ACTIVITY - Without any pictures, copy the records below once more, exactly as they are.

--- DATA RECORDS ---

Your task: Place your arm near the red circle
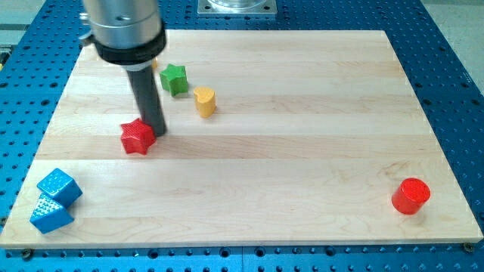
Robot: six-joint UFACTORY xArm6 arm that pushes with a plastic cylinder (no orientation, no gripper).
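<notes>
Resting on the wooden worktop, my tip sits just beside the red star, at that block's right edge in the view; whether they touch I cannot tell. No pincer exists on this rod, so its state cannot be told. Up from the tip lie the green star and the yellow block. Two blue blocks huddle at the view's bottom left. Well apart, near the view's bottom right corner, stands the red circle
</notes>
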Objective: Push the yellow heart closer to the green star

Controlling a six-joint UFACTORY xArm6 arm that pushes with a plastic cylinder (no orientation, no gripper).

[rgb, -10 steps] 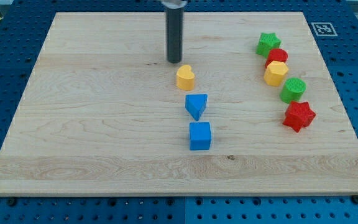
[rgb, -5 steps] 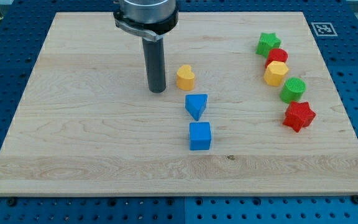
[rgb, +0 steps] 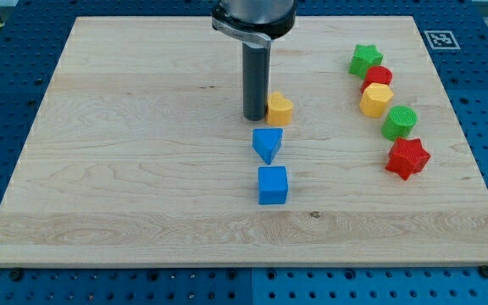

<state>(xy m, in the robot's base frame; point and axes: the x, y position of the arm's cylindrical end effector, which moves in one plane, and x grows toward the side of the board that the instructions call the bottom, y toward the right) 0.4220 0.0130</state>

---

WRITTEN RESPONSE -
Your task: Place your arm near the red circle
Robot: six-joint UFACTORY xArm6 arm that pushes with a plastic cylinder (no orientation, no gripper).
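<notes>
Resting on the wooden worktop, my tip sits just beside the red star, at that block's right edge in the view; whether they touch I cannot tell. No pincer exists on this rod, so its state cannot be told. Up from the tip lie the green star and the yellow block. Two blue blocks huddle at the view's bottom left. Well apart, near the view's bottom right corner, stands the red circle
</notes>
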Objective: Push the yellow heart closer to the green star

Controlling a six-joint UFACTORY xArm6 arm that pushes with a plastic cylinder (no orientation, no gripper).

[rgb, -10 steps] 
[rgb, -5 steps] 
[rgb, +0 steps] 

<state>(xy m, in the robot's base frame; point and axes: the x, y position of the arm's cylindrical end effector, which moves in one plane, and x grows toward the side of the board that the instructions call the bottom, y toward the right) 0.4220 0.0130</state>

The exercise was answered in full.